Sebastián Cardona R,1 MVZ, Luis-Carlos Muñoz R,1 MVZ, Raúl-Fernando Silva M,1* Ph.D.

1Universidad de Caldas, Facultad de Ciencias Agropecuarias, Grupo de investigación Terapia Regenerativa, A.A Nro. 275, Manizales, Colombia.

*Correspondence: raul.silva@ucaldas.edu.co

Received: August 2014; Accepted: February 2015.


ABSTRACT

Fractures of the distal humerus that involving the condyles often requires extensive surgical approach for treatment, leading to a prolonged recovery time. In a West Highland White Terrier dog two years old, with a fracture of the lateral humeral condyle portion and elbow luxation, was performed a closed technique for luxation reduction, fracture reduction was performed by digital pressure and percutaneous osteosynthesis by introduction of a Kirschner wire of 2 mm diameter, accompanied by Robert-Jones bandage modified for 6 weeks. Limb function was recovered in the immediate postoperative, the wire was removed six weeks after, non-was observed postoperative complications, and full functional recovery of the limb was clinically evident. This suggests that this technique could be an option in cases of condylar fractures in small-sized dogs.

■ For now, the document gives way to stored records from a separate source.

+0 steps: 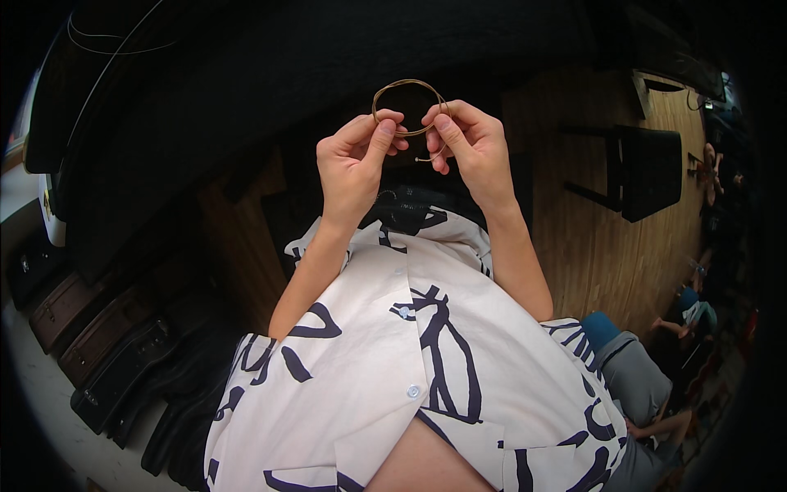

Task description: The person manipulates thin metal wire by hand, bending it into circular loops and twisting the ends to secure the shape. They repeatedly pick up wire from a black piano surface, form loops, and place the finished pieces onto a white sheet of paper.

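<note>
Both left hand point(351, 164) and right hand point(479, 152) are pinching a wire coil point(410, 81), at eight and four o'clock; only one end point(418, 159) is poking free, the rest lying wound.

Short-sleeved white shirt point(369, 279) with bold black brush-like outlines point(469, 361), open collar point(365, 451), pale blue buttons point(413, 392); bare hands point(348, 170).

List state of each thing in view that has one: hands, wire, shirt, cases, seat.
Left hand: raised, fingers pinching the wire ring's left side.
Right hand: raised, fingers pinching the ring's right side.
Coiled wire: wound in a ring, off any surface, bead-tipped end loose below the right fingers.
Shirt: buttoned, open at the collar.
Cases: in a row, look shut.
Black seat: upright, nobody on it.
</note>
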`<state>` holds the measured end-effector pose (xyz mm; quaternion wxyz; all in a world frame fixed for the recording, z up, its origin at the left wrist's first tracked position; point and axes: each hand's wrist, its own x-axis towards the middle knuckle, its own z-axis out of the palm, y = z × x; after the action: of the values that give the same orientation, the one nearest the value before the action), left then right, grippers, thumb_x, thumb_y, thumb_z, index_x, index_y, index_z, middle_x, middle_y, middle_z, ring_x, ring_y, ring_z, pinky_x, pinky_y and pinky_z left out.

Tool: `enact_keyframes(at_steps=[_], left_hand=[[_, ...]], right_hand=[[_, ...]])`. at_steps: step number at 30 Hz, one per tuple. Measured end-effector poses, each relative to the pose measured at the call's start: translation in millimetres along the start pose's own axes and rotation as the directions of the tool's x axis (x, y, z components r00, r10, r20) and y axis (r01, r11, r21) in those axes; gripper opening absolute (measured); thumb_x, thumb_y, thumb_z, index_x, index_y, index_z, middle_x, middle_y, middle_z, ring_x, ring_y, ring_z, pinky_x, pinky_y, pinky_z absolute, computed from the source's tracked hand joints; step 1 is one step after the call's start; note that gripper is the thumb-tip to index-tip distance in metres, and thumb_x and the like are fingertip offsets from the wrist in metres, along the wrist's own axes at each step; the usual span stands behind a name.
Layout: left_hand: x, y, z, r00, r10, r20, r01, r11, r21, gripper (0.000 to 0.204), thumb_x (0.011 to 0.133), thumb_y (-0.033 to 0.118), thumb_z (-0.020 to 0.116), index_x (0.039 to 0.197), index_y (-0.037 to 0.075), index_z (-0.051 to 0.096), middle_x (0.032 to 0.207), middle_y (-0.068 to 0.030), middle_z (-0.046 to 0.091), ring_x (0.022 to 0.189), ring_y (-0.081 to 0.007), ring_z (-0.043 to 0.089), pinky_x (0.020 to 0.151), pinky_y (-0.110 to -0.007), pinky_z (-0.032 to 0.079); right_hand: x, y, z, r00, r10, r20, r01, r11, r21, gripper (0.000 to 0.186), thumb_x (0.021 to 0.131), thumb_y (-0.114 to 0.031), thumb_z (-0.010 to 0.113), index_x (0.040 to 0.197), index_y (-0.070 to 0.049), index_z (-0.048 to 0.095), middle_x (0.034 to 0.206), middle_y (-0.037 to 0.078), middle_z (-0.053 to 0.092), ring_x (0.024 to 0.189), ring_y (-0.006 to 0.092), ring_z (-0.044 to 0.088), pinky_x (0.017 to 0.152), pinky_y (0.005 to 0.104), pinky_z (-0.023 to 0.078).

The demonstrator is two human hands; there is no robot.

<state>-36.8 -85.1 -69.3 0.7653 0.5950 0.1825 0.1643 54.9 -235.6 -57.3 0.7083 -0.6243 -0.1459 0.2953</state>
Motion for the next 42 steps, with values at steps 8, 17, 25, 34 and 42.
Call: enact_keyframes(at_steps=[8, 17, 25, 34, 42], left_hand=[[0.9, -7.3, 1.4, 0.987, 0.152, -0.059, -0.148, 0.986, 0.072, 0.013, 0.095, 0.001, 0.067, 0.103, -0.006, 0.073, 0.089, -0.0087, 0.072, 0.078, -0.0133, 0.07, 0.071, -0.023, 0.057], [-2.7, -2.3, 7.7, 0.988, 0.155, -0.01, -0.153, 0.981, 0.119, 0.02, 0.096, 0.004, 0.066, 0.113, -0.005, 0.071, 0.095, -0.0115, 0.073, 0.082, -0.0168, 0.072, 0.076, -0.026, 0.058], [-4.5, 3.6, 11.6, 0.999, 0.051, -0.009, -0.052, 0.997, -0.062, 0.027, 0.095, 0.002, 0.067, 0.121, -0.005, 0.067, 0.096, -0.0124, 0.074, 0.082, -0.0151, 0.072, 0.074, -0.025, 0.059], [4.0, -3.3, -7.4, 0.978, -0.137, 0.158, 0.181, 0.933, -0.311, 0.033, 0.097, 0.017, 0.068, 0.122, -0.005, 0.062, 0.103, -0.0158, 0.072, 0.09, -0.0208, 0.073, 0.08, -0.029, 0.059], [8.7, -11.2, -17.8, 0.908, -0.225, 0.353, 0.375, 0.813, -0.445, 0.025, 0.1, 0.02, 0.062, 0.111, -0.002, 0.064, 0.098, -0.0129, 0.071, 0.089, -0.0185, 0.072, 0.078, -0.027, 0.059]], right_hand=[[3.1, 8.0, 4.8, 0.998, 0.023, -0.061, -0.001, 0.939, 0.345, 0.014, 0.095, -0.004, 0.066, 0.105, 0.004, 0.061, 0.086, 0.013, 0.069, 0.073, 0.018, 0.073, 0.069, 0.0277, 0.063], [-1.1, 14.8, 19.5, 0.951, -0.181, -0.252, 0.24, 0.943, 0.229, 0.013, 0.091, 0.002, 0.071, 0.085, -0.001, 0.059, 0.094, 0.009, 0.065, 0.081, 0.0171, 0.072, 0.072, 0.0257, 0.061], [1.6, 21.2, 20.8, 0.894, -0.343, -0.289, 0.356, 0.934, -0.007, 0.019, 0.084, 0.004, 0.077, 0.082, -0.002, 0.059, 0.089, 0.008, 0.068, 0.083, 0.0118, 0.068, 0.077, 0.024, 0.057], [6.1, 9.6, 16.0, 0.958, -0.111, -0.264, 0.141, 0.985, 0.099, 0.018, 0.085, -0.001, 0.077, 0.099, 0.001, 0.066, 0.085, 0.005, 0.067, 0.071, 0.01, 0.064, 0.065, 0.0221, 0.053], [5.9, 9.9, 9.1, 0.994, 0.043, -0.098, -0.016, 0.965, 0.26, 0.013, 0.087, -0.002, 0.075, 0.097, -0.001, 0.067, 0.082, 0.004, 0.066, 0.067, 0.0084, 0.063, 0.061, 0.0213, 0.051]])
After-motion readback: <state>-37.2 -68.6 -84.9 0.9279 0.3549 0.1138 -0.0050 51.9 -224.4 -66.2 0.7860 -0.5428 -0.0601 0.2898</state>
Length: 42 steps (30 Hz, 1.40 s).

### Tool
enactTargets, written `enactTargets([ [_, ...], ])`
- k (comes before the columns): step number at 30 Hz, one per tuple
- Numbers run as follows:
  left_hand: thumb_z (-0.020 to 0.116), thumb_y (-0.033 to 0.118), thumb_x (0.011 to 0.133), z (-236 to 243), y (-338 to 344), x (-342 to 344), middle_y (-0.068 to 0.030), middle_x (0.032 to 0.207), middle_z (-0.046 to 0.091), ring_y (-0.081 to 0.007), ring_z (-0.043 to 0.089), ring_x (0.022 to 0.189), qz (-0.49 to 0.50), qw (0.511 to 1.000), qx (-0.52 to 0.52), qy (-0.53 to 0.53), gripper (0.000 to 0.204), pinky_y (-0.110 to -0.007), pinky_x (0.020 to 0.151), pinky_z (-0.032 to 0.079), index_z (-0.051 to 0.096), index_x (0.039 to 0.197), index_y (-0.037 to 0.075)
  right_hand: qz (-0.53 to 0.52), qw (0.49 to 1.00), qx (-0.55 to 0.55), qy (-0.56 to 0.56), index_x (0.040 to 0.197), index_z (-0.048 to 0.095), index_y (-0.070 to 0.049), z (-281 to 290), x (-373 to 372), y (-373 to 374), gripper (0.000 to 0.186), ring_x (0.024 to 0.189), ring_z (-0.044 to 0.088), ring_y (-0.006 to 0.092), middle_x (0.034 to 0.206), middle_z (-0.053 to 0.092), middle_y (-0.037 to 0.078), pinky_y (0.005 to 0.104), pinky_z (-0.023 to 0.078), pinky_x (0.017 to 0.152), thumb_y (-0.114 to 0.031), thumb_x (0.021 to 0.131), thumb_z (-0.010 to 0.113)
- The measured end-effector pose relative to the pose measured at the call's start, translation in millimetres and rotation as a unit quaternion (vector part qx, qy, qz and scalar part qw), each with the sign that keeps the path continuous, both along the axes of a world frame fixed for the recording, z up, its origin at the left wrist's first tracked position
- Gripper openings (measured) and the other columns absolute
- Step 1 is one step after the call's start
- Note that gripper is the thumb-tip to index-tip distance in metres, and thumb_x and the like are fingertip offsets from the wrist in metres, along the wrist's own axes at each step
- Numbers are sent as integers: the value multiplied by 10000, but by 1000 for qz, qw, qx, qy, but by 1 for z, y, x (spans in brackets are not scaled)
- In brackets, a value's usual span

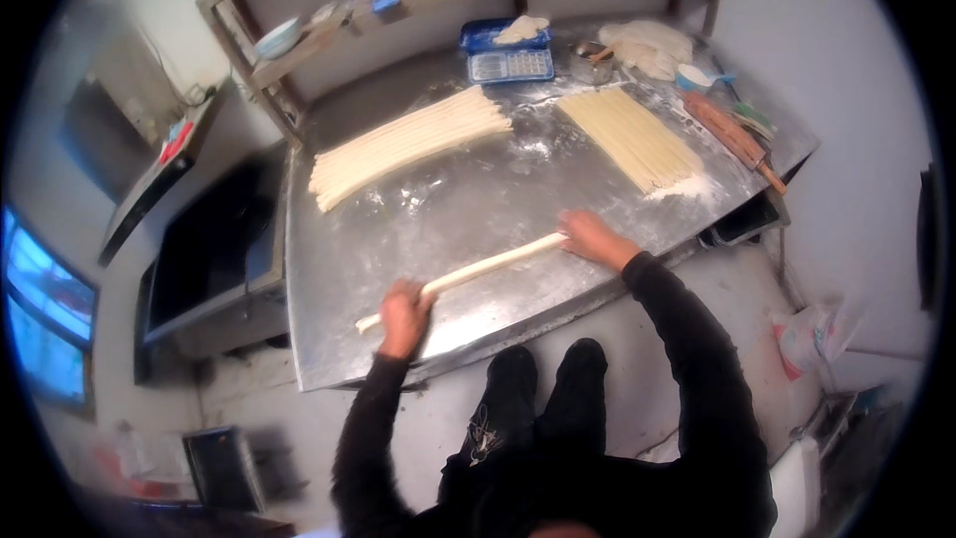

Key words: Dog, fixation, orthopedics (Source: CAB).


RESUMEN

Las fracturas de la porción distal del húmero que involucran los cóndilos, frecuentemente exigen para su reparación un amplio abordaje quirúrgico, que conlleva un tiempo de recuperación prolongado. En un canino West Highland White Terrier de dos años de edad, con una fractura de la porción lateral del cóndilo humeral y luxación de codo, se realizó una técnica cerrada de reducción de la luxación, reducción de la fractura mediante presión digital, y osteosíntesis percutánea mediante la introducción de un clavo de kirschner de 2 mm de diámetro, acompañado de vendaje de Robert-Jones modificado durante 6 semanas. El paciente recuperó la función del miembro en el posquirúrgico inmediato, no se evidenciaron complicaciones posquirúrgicas, seis semanas después se retiro el clavo y se evidenció clínicamente recuperación total de la funcionalidad del miembro. Lo anterior sugiere que esta técnica podría ser una opción en casos de fracturas condilares en perros de pequeño porte.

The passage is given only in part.